Distressing metal and wood are easy ways of aging an otherwise new piece with that antique look. With a few tools, some strength and a little elbow grease you are in business. Let's start with metals:
1. For a weathered look, use uneven tool, such as a tree branch, to pound the metallic surface in a completely random pattern. For a more tailored look, use either a framing hammer (has cross hatch on head) or a 2x4, being careful to pound in a distinct pattern. For metals like aluminum and steel, this is often all you need.
2. Copper and brass are shiny and may need to be tarnished to reach the look you desire. Using a hand-held blow torch on copper brings forth an iridescence. Chemical antiquing solution may be obtained at your DIY center. This will produce an aged appearance. Coat lightly at first and then add additional liquid until you reach the finish you like.
Wood can be distressed in a number of ways. Step 1 for metals can also be used on wood surfaces. Sanding with rough (60 grit) sandpaper is another way of distressing wood. Here's how to finish it:
1. Paint entire piece one color.
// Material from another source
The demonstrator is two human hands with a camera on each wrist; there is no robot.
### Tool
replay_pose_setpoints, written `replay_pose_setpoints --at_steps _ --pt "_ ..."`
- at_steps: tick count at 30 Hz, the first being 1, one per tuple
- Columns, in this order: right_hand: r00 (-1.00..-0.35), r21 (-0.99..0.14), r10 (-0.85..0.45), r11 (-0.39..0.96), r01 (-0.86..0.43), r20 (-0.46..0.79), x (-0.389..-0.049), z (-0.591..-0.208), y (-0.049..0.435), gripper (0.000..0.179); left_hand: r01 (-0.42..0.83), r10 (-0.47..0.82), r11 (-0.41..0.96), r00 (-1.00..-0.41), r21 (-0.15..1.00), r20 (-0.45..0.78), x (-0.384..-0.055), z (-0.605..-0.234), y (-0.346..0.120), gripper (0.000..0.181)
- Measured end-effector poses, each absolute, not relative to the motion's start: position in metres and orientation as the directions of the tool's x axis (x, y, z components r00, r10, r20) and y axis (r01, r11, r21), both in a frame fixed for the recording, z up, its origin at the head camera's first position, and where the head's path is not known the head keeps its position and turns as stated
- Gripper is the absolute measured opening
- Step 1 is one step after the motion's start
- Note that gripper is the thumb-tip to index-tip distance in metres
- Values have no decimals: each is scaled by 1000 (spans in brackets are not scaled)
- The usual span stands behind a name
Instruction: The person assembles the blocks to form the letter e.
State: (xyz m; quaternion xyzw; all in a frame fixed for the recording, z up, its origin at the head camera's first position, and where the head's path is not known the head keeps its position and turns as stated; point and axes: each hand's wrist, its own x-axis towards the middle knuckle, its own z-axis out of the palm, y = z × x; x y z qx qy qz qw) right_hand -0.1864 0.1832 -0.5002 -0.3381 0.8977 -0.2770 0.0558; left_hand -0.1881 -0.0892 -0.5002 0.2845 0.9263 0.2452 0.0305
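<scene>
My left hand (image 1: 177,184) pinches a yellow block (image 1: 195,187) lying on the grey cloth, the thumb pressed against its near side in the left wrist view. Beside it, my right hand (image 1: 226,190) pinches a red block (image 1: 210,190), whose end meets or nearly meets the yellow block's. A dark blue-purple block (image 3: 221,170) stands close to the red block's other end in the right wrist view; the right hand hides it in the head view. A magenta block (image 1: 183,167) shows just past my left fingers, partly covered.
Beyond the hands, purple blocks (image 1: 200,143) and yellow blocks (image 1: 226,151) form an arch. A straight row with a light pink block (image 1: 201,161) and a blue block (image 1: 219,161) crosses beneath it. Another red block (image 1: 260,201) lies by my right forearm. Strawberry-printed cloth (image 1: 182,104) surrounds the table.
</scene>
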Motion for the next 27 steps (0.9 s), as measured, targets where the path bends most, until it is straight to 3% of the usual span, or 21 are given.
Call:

Sand over the piece with fine (200 grit) paper, paying more attention to the portions that would first show wear (corners, near handles, edges). Rub over sanded areas with a wax square. Repaint with contrasting color. Paint will not adhere to the wax, revealing the undercoat, as though the top coat had been worn away.
2. Paint entire piece in light color. Once dry, wax with dark beeswax, paying particular attention to the areas that would show the most wear.
3. Paint entire piece in light color. Choose a dark stain color matching the remainder of your design. Sand over the piece with fine paper, paying more attention to the portions that would first show wear. Lightly stain over entire piece, wiping away as soon as you stain.
Crackle finish is another way to distress both metal and wood. Follow the directions for the crackle finish using latex for wood and acrylic for metal.